Isabel e Laura, ambas de 17 anos, não pertencem a nenhum movimento anti-eutanásia ou pró-vida. São duas estudantes que aproveitaram a hora do almoço para participarem na concentração, agendada para as 12h30, em frente à Assembleia da República, em protesto contra as propostas de despenalização da morte assistida em discussão e votação do Parlamento.Vestem t-shirts alusivas ao tema, com a palavra Life & Love, porque não tiveram tempo para preparar cartazes.
O teste de matemática, para o qual tiveram de estudar na véspera, roubou-lhes tempo livre para o ativismo político. “Com ou sem cartazes, o mais importante é estarmos aqui e fazer com que as nossas vozes sejam ouvidas. Talvez mudem alguma coisa”, diz Isabel, que assume a liderança da conversa porque está mais habitada a “falar sobre os temas que interessam aos jovens”, como o clima, os direitos dos animais ou, agora, a eutanásia. E se é verdade que as duas amigas ainda não votam, quando o fizerem não vão optar pelos partidos que “escondem dos portugueses as suas verdadeiras intenções”, diz a estudante.
O que toca, assim, num dos pontos mais ouvidos durante os discursos: a legitimidade dos deputados de legislarem sobre esta matéria. Foi esse também um dos temas que foram animando a concentração até às 14h30, altura em que a maioria dos manifestantes que estavam na rua, muitos pertencentes a movimentos católicos, se dirigiram para as galerias da Assembleia da República, para acompanhar o debate.
Em menos de 20 minutos, a rua em frente ao Parlamento, retomou a normalidade. Desmontado o palanque, também os populares começaram a dispersar. Assim como muitos estudantes, que regressaram às aulas. Só a chegada do deputado André Ventura, do partido Chega, é que fez ficar para trás quem já se preparava para ir embora. Jovens, sobretudo.
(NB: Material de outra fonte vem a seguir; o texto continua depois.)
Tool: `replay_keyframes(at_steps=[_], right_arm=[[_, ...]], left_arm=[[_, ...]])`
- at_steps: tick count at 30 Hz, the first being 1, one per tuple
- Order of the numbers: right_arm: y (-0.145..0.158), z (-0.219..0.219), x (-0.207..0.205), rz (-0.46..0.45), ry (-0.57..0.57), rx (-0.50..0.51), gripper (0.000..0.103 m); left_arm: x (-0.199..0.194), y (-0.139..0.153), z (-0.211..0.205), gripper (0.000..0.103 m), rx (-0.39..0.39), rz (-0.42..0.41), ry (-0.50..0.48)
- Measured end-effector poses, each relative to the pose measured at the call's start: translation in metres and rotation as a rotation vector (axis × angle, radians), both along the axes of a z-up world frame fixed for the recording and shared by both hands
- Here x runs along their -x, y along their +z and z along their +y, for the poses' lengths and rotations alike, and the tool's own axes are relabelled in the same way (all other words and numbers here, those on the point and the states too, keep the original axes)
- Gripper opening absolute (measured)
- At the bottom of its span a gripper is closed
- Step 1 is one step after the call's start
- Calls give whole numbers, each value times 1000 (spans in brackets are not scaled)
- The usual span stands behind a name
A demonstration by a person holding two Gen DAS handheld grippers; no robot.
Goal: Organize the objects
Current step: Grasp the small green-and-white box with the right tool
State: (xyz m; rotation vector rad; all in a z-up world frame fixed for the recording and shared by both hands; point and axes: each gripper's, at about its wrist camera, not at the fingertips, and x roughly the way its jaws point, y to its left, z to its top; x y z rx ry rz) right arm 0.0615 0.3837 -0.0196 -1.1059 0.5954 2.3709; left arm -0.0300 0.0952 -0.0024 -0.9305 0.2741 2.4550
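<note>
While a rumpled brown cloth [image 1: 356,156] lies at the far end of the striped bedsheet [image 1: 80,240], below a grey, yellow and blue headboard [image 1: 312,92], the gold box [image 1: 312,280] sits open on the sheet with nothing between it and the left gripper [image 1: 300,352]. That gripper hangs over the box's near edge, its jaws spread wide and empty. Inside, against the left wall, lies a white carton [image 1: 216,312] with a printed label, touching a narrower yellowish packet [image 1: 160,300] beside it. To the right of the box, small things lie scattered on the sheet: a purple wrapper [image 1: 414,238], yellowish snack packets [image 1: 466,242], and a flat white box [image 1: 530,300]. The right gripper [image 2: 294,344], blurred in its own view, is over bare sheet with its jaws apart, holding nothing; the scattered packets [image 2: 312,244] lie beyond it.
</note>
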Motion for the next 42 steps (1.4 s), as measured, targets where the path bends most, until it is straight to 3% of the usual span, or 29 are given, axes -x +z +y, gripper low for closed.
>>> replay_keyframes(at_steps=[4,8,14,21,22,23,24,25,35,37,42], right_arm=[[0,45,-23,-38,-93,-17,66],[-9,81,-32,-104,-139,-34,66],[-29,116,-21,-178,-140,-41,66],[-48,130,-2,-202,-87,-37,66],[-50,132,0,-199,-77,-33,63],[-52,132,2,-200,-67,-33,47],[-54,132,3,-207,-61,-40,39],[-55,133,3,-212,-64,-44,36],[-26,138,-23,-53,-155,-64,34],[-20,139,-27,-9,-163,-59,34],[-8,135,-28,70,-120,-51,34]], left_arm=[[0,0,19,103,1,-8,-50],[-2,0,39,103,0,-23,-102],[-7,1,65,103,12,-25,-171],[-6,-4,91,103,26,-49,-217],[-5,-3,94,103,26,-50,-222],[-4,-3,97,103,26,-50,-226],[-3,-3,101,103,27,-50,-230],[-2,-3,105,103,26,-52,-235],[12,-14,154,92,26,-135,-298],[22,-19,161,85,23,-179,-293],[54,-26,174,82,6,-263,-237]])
Imediatamente gerou-se uma fila de pessoas a pedirem para tirar uma foto com o deputado. Muitos agradeceram-lhe estar “lá dentro” a defender a vida, numa “casa onde se quer legislar a morte”.
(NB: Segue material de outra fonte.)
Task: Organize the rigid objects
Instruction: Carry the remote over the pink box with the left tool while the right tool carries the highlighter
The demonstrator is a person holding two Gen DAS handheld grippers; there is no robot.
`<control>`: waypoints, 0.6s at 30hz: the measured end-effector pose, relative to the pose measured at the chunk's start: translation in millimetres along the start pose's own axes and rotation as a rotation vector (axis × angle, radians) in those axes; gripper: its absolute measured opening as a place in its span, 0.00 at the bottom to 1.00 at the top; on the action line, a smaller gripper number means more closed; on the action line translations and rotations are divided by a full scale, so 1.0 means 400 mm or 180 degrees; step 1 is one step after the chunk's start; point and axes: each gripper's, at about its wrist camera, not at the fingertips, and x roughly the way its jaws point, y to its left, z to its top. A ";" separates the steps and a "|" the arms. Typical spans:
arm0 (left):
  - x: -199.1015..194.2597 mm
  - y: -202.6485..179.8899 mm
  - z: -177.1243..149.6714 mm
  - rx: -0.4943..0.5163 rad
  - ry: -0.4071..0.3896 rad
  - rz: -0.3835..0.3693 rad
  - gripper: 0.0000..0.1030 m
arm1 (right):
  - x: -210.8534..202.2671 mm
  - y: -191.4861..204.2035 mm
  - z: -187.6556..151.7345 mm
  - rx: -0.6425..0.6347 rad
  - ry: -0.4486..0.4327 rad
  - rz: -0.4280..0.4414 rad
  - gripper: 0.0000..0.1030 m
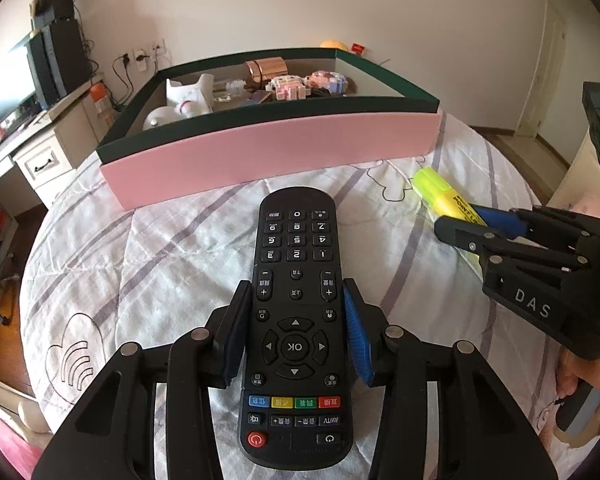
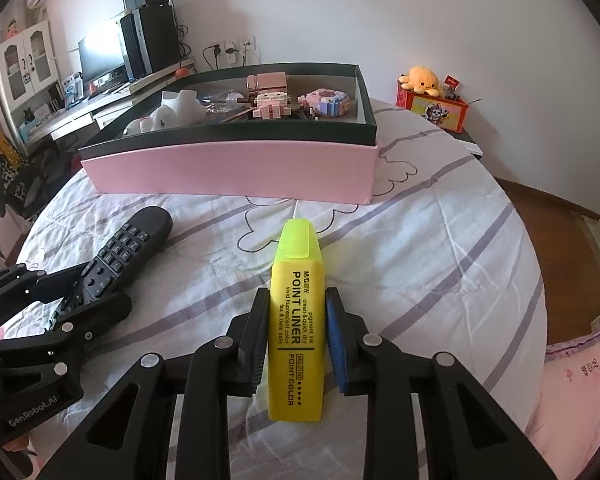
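Observation:
A black remote control (image 1: 296, 240) lies lengthwise on the striped quilt, keypad end toward the box. My left gripper (image 1: 296, 284) is shut on it, one pad pressed on each long side near the middle. To the right, a yellow highlighter (image 2: 296, 248) lies on the quilt with its cap pointing at the box. My right gripper (image 2: 297, 292) is shut on its body. From the left wrist, the right gripper (image 1: 460, 218) and the highlighter (image 1: 436, 188) appear at the right. The right wrist view shows the left gripper (image 2: 100, 284) and the remote (image 2: 136, 236) at the left.
A pink box with a dark green rim (image 1: 272, 160) stands on the bed behind both items and holds toy block figures (image 2: 272, 106) and white figurines (image 2: 180, 112). A desk with a monitor (image 2: 100, 56) is at the left. A pink pillow (image 2: 580, 380) lies at the right.

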 end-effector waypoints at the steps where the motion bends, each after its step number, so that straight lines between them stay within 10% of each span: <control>1: -0.001 -0.002 0.000 0.0028 0.0002 0.0007 0.43 | -0.003 0.001 0.000 -0.0001 -0.0005 0.0002 0.26; 18: -0.072 0.025 0.017 0.0027 -0.0199 -0.0080 0.42 | -0.060 0.040 0.002 0.0064 -0.0077 0.0493 0.26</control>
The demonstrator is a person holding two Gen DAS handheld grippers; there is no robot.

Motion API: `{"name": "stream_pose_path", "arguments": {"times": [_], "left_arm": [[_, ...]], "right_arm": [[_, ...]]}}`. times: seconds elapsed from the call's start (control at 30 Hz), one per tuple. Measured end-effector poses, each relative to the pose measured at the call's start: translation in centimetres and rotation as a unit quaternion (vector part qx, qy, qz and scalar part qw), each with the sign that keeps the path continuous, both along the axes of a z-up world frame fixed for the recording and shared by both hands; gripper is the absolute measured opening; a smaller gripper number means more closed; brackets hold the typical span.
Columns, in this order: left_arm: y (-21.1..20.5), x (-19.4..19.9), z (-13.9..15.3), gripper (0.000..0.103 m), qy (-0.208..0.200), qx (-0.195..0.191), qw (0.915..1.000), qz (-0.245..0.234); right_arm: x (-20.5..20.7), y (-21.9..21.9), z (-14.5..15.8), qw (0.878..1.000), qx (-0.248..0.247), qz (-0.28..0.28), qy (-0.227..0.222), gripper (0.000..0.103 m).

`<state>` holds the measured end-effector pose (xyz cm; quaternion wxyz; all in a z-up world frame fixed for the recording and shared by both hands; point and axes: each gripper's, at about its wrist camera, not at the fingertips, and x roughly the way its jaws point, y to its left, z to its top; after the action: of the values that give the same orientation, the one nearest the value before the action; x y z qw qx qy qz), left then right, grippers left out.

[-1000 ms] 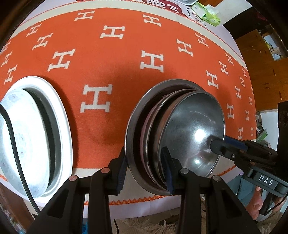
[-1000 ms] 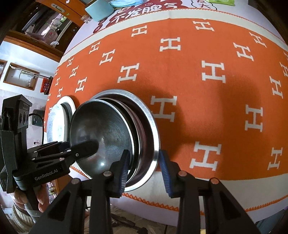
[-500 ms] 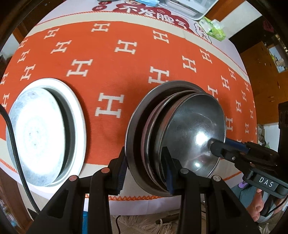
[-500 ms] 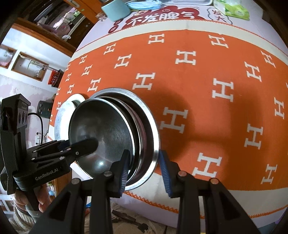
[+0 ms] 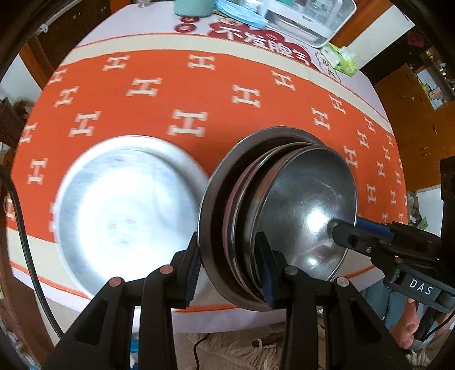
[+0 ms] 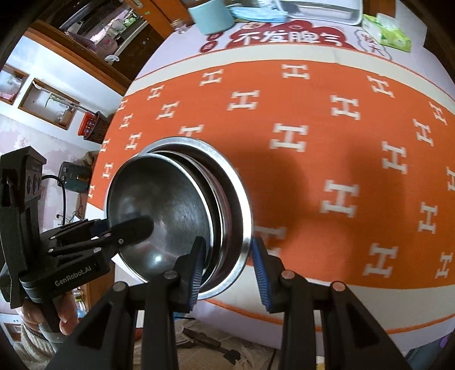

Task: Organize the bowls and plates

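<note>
A stack of nested steel plates and bowls [image 5: 284,199] hangs tilted on edge above the orange cloth, held from both sides. My left gripper [image 5: 229,264] is shut on its near rim, one finger inside the top bowl. My right gripper [image 6: 227,266] is shut on the opposite rim; the stack also shows in the right wrist view [image 6: 176,210]. A large steel plate [image 5: 122,207] lies flat on the cloth to the left of the stack.
The orange H-patterned cloth [image 5: 199,94] covers the table. At the far edge stand a teal cup [image 6: 210,14], a metal tray [image 5: 310,20] and a green tissue pack [image 6: 389,31]. The table's near edge is just below the stack.
Both grippers have risen with the stack and tilted back, so more of the far table shows. The large flat plate now sits closer to the stack in the left wrist view.
</note>
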<state>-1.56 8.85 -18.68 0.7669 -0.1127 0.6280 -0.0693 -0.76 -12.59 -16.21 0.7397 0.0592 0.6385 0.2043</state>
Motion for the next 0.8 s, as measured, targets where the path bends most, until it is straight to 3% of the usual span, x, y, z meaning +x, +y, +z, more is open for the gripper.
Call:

Por ali ficaram também alguns grupos de jovens a recolher assinaturas para que o tema da eutanásia seja referendado. “Concorda que matar uma pessoa a seu pedido ou ajudá-la a suicidar-se deve continuar a ser punível pela lei penal em quaisquer circunstâncias?”, é a pergunta que consta desta iniciativa popular. Mas ali, no meio da rua, quase nem havia tempo para ler o papel. Era assinar e pronto. “O objetivo final é que conta”, resume um dos jovens.
José Maria Seabra Duque, da direção da Federação Portuguesa pela Vida, seguiu na mesma lógica, quando disse que “hoje é o princípio deste processo legislativo. Ninguém nos vai travar. Vamos a todos os lados recolher assinaturas. E às igrejas também. Uma assinatura recolhida à porta de uma igreja não vale menos do que uma recolhida à porta do Bloco de Esquerda”.
“Os deputados que visitem uma unidade de cuidados paliativos”
Lurdes Oliveira arruma os cartazes – onde se lê “Stop Eutanásia” – na bagageira do carro e prepara-se para a viagem. Vem acompanhada por três amigas. Vai até ao Cartaxo e só para estar na manifestação tirou um dia de férias no escritório onde trabalha. Há dois anos, fez o mesmo porque acredita que vale sempre a pena “lutar pela vida e defender os cuidados paliativos”. “O PS e o Iniciativa Liberal não escreveram uma linha sobre a Eutanásia nos seus programas eleitorais. Mas apresentaram projetos de lei e estão lá dentro a debatê-los. Isso não é legítimo. Esta é uma matéria para referendo. E se não dão voz ao povo, vou voltar aqui até que a voz me doa”, garante.
No último cartaz que atira para a mala do carro lê-se: “E se ajudássemos os outros a VIVER?”. Voluntária num lar de terceira idade, conhece bem o rosto da dor e do sofrimento. “Vejo-o sempre que lá vou, dar carinho e apoio aos que mais precisam e que, às vezes, não têm ninguém. Isso é que está mal na sociedade. A solidão e a depressão andam de mãos dadas”, reconhece.
Antes de fechar a porta e arrancar, já desiludida por antecipação (mesmo nessa altura já tudo indicava que a votação, desta vez, ia mesmo permitir a despenalização da morte assistida), lança um repto aos deputados que compõem o hemiciclo: “Eles que visitem um lar ou uma unidade de cuidados paliativos e falem com quem lá está. Sem câmaras ou jornalistas. Perguntem-lhes se querem morrer. Ou se querem ser tratados com dignidade até ao último suspiro. Matar não é amar. Matar é egoísmo”. E arrancou.